Dans le cadre de la mise en œuvre du Projet de Développement de la Chaîne de Valeur du Riz au Sénégal (PDCVR), une mission de supervision conduite par la Banque Islamique de Développement (BID) s’est déroulée du 22 au 25 juin 2025 dans les zones Sud et Centre du pays. L’objectif : évaluer l’état d’avancement des activités sur le terrain et identifier les défis à relever pour accélérer l’atteinte des résultats.

Le PDCVR est une composante du Programme régional de développement des chaînes de valeur du riz, cofinancé par la BID et mis en œuvre sous la tutelle technique du Programme National d’Autosuffisance en Riz (PNAR), rattaché au ministère de l’Agriculture et de l’Équipement rural.

L’un des points phares de la mission a été la visite de la vallée de Khorine, qui couvre trois communes (Dabo, Dialambéré, Bagadadji) et s’étend sur 3 410 hectares. Avec un budget global de plus de 794 millions FCFA, les travaux d’aménagement, encore en cours, visent à favoriser la riziculture pluviale, sécuriser l’eau et diversifier les activités agricoles.
Selon Dr Waly Diouf, coordinateur du projet, « ces ouvrages – dont des ponts de franchissement, des seuils de régulation et des forages – permettront une exploitation continue des vallées, même en cas de pause pluviométrique. L’objectif est de produire du riz 12 mois sur 12, tout en renforçant l’organisation des producteurs. »

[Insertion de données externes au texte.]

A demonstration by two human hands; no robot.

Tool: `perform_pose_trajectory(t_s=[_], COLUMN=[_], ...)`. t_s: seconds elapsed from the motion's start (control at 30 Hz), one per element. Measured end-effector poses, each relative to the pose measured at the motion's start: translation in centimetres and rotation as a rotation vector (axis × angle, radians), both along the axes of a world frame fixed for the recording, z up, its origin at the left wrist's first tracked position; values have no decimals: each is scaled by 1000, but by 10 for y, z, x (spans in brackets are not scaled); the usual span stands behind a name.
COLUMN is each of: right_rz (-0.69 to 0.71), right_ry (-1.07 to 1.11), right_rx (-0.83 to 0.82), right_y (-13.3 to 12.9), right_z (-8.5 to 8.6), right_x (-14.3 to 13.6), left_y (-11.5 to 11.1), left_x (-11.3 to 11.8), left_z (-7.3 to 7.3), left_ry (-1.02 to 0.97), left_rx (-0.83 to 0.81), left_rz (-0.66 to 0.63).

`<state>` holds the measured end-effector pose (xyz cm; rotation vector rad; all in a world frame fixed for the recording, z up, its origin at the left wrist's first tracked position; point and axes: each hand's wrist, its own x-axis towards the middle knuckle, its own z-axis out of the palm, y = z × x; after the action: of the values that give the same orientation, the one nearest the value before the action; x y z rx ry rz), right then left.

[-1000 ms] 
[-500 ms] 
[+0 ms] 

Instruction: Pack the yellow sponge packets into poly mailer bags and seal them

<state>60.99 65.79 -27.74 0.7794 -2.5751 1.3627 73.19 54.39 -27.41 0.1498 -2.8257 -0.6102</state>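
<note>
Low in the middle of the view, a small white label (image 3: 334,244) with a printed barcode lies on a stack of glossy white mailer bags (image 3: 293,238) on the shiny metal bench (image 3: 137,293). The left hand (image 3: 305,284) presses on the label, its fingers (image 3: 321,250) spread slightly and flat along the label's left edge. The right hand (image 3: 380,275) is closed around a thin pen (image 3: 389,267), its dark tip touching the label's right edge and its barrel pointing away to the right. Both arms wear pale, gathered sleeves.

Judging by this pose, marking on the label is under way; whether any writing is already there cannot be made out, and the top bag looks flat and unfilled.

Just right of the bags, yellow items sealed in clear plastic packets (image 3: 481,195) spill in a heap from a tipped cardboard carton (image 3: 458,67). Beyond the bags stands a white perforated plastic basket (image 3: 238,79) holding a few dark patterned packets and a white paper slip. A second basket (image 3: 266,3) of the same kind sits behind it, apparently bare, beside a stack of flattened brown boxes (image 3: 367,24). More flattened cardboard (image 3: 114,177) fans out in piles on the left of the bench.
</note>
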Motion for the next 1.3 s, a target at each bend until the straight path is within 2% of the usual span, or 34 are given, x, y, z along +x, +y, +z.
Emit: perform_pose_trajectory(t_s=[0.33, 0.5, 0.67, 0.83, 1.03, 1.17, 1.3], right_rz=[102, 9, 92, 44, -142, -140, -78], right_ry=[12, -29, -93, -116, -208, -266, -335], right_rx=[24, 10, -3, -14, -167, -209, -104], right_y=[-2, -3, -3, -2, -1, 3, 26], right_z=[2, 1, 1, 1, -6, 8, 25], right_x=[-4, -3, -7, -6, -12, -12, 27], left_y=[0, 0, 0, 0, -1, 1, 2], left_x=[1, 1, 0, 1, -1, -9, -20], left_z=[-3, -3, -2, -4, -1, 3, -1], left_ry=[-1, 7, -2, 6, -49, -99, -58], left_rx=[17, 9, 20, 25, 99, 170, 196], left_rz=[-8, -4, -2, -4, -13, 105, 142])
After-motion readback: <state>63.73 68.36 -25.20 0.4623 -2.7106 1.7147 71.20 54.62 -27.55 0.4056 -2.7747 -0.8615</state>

Sur le terrain, les producteurs saluent l’impact du projet. Mamadou Soumaré, responsable des organisations paysannes de la commune de Dabo, témoigne : « Grâce à l’accompagnement du PDCVR, je suis devenu autosuffisant en riz. Mais nos besoins sont encore énormes : nous avons besoin de tracteurs, de semences de qualité, d’équipements de transformation… »
Marie-Héto, présidente de la coopérative féminine de Djalambéré, souligne également : « Ce projet est un levier essentiel pour l’autonomisation des femmes. Grâce à l’aménagement de la vallée, nous pourrons augmenter notre production, vendre notre riz et subvenir aux besoins de nos familles. Le nouveau pont facilite aussi notre accès aux soins. »

Si les réalisations sont palpables, les attentes des populations restent élevées. La mission a permis de recenser plusieurs doléances, notamment :
• l’accès à du matériel agricole moderne (tracteurs, moissonneuses, batteuses, décortiqueuses) ;
• la mise en place de périmètres maraîchers équipés pour les femmes ;
• un meilleur encadrement des coopératives agricoles.
La délégation de la BID et les autorités du projet se sont engagées à formuler des recommandations pour lever les blocages identifiés avec les entreprises et accélérer la cadence des travaux.

Le PDCVR, lancé en 2019, ambitionne de contribuer durablement à l’autosuffisance en riz du Sénégal. En articulant ses actions autour de la chaîne de valeur et de la professionnalisation des acteurs, il s’impose progressivement comme un modèle d’intégration agricole inclusive et durable.